Looking for some input on these reels. Thinking about buying a pair and was just wondering if anybody has tried them.


----------



## badonskybuccaneers (Aug 19, 2013)

I bought one for Wahoo Trolling, Chris got me one for a good price during Sams Stop n Shop spring sale last year. I've only had it deployed a couple times, and we haven't landed a fish with it yet, but so far I like it. It has done well pulling a Large Cowbell lure at about 15kt. Lightweight graphite construction, heavy duty drag washers, fairly comfortable original power handle...








...and the cost is cheaper than investing in a big International reel!
Hopefully you'll get some more input from some who have fought some fish on them!


----------



## NOsaints (Aug 8, 2011)

Buddy has one, pretty smooth and great drag.
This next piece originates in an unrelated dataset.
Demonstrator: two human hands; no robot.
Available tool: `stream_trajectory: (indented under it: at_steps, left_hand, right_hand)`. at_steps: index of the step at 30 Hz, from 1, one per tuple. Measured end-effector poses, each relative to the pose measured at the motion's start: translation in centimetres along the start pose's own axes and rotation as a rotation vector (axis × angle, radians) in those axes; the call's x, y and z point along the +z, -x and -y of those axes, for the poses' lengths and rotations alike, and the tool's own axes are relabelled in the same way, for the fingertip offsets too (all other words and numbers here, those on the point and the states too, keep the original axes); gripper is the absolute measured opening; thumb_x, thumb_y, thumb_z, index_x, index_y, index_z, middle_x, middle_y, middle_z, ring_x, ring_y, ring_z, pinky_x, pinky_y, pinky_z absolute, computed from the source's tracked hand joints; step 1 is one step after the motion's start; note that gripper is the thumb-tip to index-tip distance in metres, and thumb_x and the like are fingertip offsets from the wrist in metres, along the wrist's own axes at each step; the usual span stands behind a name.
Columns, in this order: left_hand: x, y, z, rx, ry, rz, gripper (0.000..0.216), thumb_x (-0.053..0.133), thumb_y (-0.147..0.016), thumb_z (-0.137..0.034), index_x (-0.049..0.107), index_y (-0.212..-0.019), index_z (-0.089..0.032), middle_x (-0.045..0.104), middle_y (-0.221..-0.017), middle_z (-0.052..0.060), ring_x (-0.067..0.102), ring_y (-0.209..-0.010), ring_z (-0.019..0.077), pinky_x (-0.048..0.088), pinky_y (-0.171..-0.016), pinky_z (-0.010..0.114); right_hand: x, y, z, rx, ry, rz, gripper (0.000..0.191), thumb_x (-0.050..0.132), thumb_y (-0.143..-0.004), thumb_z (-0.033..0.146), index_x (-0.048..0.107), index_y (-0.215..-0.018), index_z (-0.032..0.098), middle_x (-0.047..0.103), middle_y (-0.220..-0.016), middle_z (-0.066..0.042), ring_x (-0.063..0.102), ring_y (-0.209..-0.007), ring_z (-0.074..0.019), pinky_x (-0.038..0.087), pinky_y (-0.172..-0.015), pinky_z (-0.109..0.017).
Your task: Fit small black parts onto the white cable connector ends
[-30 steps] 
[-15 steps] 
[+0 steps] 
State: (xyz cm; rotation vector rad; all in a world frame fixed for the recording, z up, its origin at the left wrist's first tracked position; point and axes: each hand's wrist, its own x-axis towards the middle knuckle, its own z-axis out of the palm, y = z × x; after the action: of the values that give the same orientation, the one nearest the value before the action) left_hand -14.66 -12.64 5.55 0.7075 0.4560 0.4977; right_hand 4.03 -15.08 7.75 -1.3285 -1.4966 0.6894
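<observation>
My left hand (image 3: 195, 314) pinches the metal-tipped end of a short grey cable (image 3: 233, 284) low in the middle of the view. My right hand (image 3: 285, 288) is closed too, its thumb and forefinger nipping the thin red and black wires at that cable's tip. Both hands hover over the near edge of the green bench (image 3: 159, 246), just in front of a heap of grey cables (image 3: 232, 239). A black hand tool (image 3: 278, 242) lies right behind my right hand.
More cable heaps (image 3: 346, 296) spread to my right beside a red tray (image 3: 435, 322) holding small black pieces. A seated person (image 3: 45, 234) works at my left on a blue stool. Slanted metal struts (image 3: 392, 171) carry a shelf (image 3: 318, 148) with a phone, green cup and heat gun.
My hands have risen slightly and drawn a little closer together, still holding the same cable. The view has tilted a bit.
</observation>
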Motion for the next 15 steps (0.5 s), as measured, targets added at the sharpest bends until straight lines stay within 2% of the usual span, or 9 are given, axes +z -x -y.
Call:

Penn makes tough reels, i was going to get one then i saw the fin nor and feel in love


----------



## Chris V (Oct 18, 2007)

When the squall series was initially introduced, I was skeptical due to the poor performance of its predecessors (GLD and Formula series) and as a result, acquired a few models for evaluation. Mark and I took turns taking our demo set out and after a good season of use against Swords, Tuna and a couple billfish, we determined they were as capable as a TLD and possibly an even better value.

I've fished a set of TLD 50s for a while now and are extremely happy with them, but the added line capacity of the Squall 50VSW in conjunction with a great drag and simple, effective shifting system prove its something to be strongly considered.


----------



## Yellow fever 23 (May 25, 2013)

I know it is a totally different reel, but I have a pair of SQL50ld's that I got at a good price and use them for chunking tuna. We have landed a lot of 40-100 pound yft on them and they have performed great, a little undersized, but still have no complaints.


----------